What happened in Norway yesterday is a sad reminder of how quickly tragedy can occur. Life, especially the lives of children, can end so abruptly by the hands of another human being.
According to the latest report, the small Utoeya Island in Tyrifjord Lake northwest of Oslo where young people 14-18 years old were attending a Labor Party-sponsored event became a horrific scene of carnage. Prime Minister Jens Stoltenberg said, “my youth paradise, now, it’s been changed to hell.”
The death count stands at 84 at Utoeya. Seven are confirmed dead in Oslo where two hours before the Utoeya massacre bombs rocked government buildings.
Police officials believe one man is responsible for both terrorist acts. Anders Behring Breivik is a 32-year-old Norwegian Christian Nationalist. His motivation for these heinous acts may have been political, but Mr. Breivik has said that he will explain himself.
How can one explain mass murder? How can one explain cold-blooded murder of children? There is no explanation that would agree with reality as it is defined by civilized society.
On this day of sadness in Norway, may our thoughts and prayers be with the parents who are grieving the loss of their precious children. Also, we remember the other victims who died and those who have been injured in this dual attack.
This marathon of violence which rages over our world must stop. We must do whatever we can to bring an end to such barbaric acts. We must pledge ourselves to civilization, to civilized behaviour and tolerance of all peoples on this globe.
G. D. Williams © 2011
Christian Science Monitor
A Twitter account for Breivik has surfaced, though it only has one post, this quote from philosopher John Stuart Mill: “One person with a belief is equal to the force of 100 000 who have only interests.” The tweet was posted on July 17.
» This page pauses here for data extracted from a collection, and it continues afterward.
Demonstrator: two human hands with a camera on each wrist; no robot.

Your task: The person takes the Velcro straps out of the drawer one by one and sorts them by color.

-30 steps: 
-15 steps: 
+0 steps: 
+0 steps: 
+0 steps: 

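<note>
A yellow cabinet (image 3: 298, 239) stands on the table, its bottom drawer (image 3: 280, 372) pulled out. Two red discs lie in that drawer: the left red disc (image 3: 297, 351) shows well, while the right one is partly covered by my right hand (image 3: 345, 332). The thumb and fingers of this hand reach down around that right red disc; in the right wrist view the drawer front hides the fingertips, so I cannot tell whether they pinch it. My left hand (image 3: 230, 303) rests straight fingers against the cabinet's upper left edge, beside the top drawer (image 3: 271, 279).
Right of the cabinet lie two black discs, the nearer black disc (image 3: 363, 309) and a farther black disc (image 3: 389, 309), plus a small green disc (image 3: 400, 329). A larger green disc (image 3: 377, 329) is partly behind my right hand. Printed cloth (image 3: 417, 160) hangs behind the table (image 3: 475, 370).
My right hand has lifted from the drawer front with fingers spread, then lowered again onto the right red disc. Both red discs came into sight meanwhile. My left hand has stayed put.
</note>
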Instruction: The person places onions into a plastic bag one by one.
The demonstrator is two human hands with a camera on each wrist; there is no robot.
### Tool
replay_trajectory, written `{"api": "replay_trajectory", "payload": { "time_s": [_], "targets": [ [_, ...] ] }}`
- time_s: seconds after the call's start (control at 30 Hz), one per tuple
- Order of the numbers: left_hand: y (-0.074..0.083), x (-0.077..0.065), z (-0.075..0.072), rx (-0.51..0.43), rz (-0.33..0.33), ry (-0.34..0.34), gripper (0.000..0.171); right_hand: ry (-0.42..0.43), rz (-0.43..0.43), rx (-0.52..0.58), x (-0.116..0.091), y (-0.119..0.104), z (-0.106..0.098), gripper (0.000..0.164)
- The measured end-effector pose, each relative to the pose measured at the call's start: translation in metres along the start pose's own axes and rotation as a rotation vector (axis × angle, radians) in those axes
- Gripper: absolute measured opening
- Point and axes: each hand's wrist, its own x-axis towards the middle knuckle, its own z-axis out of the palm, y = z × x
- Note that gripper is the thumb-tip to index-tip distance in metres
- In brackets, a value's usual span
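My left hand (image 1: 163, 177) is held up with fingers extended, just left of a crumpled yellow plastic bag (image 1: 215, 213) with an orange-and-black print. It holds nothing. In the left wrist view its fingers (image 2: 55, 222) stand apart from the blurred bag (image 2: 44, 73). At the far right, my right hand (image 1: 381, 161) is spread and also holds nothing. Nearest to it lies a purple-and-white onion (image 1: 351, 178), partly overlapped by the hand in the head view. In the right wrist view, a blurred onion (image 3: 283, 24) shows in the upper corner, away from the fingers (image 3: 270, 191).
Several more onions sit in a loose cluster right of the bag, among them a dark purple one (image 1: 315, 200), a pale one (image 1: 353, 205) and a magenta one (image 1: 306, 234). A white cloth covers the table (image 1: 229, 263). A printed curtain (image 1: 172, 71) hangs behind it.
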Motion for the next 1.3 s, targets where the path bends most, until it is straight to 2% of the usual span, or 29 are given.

Mr Stoltenberg had been due to visit the camp on Saturday. Foreign Minister Jonas Gahr Store, who visited the camp on Thursday, praised those who were attending.
“The country has no finer youth than young people who go for a summer camp doing politics, doing discussions, doing training, doing football, and then they experience this absolutely horrendous act of violence,” he said.
Saturday, July 29, 2011 Update
The death toll was reduced this week to 77 from the original 91 reported earlier.